_TASK OBJECTIVE_: The listing that follows should be reproduced exactly, line for line.

BEGIN

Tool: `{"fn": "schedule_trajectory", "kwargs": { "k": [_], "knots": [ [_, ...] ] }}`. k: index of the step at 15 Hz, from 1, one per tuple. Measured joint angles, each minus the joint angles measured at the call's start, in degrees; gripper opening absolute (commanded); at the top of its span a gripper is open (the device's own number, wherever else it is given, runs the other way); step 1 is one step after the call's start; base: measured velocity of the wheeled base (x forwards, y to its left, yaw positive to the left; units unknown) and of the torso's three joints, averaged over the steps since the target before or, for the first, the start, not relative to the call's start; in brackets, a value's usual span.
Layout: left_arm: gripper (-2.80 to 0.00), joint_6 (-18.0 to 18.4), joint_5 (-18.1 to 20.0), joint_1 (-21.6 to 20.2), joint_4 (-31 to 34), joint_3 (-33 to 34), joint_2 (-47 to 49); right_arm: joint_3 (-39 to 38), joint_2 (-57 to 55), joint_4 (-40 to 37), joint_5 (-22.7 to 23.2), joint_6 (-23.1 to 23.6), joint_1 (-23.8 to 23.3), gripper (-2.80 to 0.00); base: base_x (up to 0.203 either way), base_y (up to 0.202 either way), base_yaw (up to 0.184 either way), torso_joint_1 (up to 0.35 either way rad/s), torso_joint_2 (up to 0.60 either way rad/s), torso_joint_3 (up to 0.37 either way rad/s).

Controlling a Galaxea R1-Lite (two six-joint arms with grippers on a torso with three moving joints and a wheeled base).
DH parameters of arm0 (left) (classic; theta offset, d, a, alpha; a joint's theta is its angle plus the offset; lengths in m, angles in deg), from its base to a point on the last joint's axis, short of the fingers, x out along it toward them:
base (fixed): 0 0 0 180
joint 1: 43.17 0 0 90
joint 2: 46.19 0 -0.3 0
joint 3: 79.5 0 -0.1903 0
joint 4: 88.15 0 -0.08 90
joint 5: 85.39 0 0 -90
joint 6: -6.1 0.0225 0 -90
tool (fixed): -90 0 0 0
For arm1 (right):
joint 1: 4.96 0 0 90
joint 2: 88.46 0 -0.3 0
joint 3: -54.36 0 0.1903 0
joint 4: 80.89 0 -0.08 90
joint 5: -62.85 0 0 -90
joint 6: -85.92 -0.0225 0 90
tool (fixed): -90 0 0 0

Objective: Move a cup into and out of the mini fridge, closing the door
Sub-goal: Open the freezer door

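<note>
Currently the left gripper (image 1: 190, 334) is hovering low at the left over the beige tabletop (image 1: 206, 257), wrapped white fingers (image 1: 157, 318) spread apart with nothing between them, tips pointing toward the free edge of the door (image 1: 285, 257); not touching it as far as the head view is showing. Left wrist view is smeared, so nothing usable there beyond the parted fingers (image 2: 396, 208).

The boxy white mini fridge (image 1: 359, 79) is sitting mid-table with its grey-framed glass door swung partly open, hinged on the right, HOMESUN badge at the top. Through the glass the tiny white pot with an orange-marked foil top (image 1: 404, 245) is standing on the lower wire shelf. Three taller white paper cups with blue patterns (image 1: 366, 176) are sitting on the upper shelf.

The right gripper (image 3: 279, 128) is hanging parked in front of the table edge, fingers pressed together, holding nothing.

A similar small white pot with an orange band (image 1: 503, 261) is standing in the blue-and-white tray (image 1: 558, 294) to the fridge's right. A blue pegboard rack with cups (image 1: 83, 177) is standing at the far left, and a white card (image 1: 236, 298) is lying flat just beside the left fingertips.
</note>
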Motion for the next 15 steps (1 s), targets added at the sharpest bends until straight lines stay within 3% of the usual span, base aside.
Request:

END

_EXERCISE RESPONSE_:
Tool: `{"fn": "schedule_trajectory", "kwargs": { "k": [_], "knots": [ [_, ...] ] }}`. k: index of the step at 15 Hz, from 1, one per tuple. Measured joint angles, each minus the joint angles measured at the call's start, in degrees; gripper opening absolute (commanded); at the top of its span a gripper is open (the device's own number, wherever else it is given, runs the other way); step 1 is one step after the call's start; base: measured velocity of the wheeled base (x forwards, y to its left, yaw positive to the left; units unknown) and of the torso's three joints, averaged over the steps since the target before or, for the first, the start, not relative to the call's start; in brackets, a value's usual span.
Layout: left_arm: gripper (-2.80 to 0.00), joint_6 (-18.0 to 18.4), joint_5 (-18.1 to 20.0), joint_1 (-21.6 to 20.2), joint_4 (-31 to 34), joint_3 (-33 to 34), joint_2 (-47 to 49); right_arm: joint_3 (-39 to 38), joint_2 (-57 to 55), joint_4 (-40 to 37), joint_5 (-22.7 to 23.2), joint_6 (-23.1 to 23.6), joint_1 (-23.8 to 23.3), gripper (-2.80 to 0.00); base: base_x (up to 0.203 either way), base_y (up to 0.202 either way), base_yaw (up to 0.184 either way), torso_joint_1 (up to 0.35 either way rad/s), torso_joint_2 (up to 0.60 either way rad/s), torso_joint_3 (up to 0.37 either way rad/s).

Controlling a Galaxea R1-Lite (two six-joint arms with grippers on a torso with three moving joints and a wheeled base).
DH parameters of arm0 (left) (classic; theta offset, d, a, alpha; a joint's theta is its angle plus the offset; lengths in m, angles in deg), from its base to a point on the last joint's axis, short of the fingers, x out along it toward them:
base (fixed): 0 0 0 180
joint 1: 43.17 0 0 90
joint 2: 46.19 0 -0.3 0
joint 3: 79.5 0 -0.1903 0
joint 4: 88.15 0 -0.08 90
joint 5: 85.39 0 0 -90
joint 6: -6.1 0.0225 0 -90
tool (fixed): -90 0 0 0
For arm1 (right):
joint 1: 4.96 0 0 90
joint 2: 88.46 0 -0.3 0
joint 3: -54.36 0 0.1903 0
joint 4: 80.89 0 -0.08 90
joint 5: -62.85 0 0 -90
joint 6: -85.92 -0.0225 0 90
tool (fixed): -90 0 0 0

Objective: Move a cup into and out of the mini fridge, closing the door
Sub-goal: Open the freezer door

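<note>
Currently the left gripper (image 1: 190, 334) is hovering low at the left over the beige tabletop (image 1: 206, 257), wrapped white fingers (image 1: 157, 318) spread apart with nothing between them, tips pointing toward the free edge of the door (image 1: 285, 257); not touching it as far as the head view is showing. Left wrist view is smeared, so nothing usable there beyond the parted fingers (image 2: 396, 208).

The boxy white mini fridge (image 1: 359, 79) is sitting mid-table with its grey-framed glass door swung partly open, hinged on the right, HOMESUN badge at the top. Through the glass the tiny white pot with an orange-marked foil top (image 1: 404, 245) is standing on the lower wire shelf. Three taller white paper cups with blue patterns (image 1: 366, 176) are sitting on the upper shelf.

The right gripper (image 3: 279, 128) is hanging parked in front of the table edge, fingers pressed together, holding nothing.

A similar small white pot with an orange band (image 1: 503, 261) is standing in the blue-and-white tray (image 1: 558, 294) to the fridge's right. A blue pegboard rack with cups (image 1: 83, 177) is standing at the far left, and a white card (image 1: 236, 298) is lying flat just beside the left fingertips.
</note>
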Motion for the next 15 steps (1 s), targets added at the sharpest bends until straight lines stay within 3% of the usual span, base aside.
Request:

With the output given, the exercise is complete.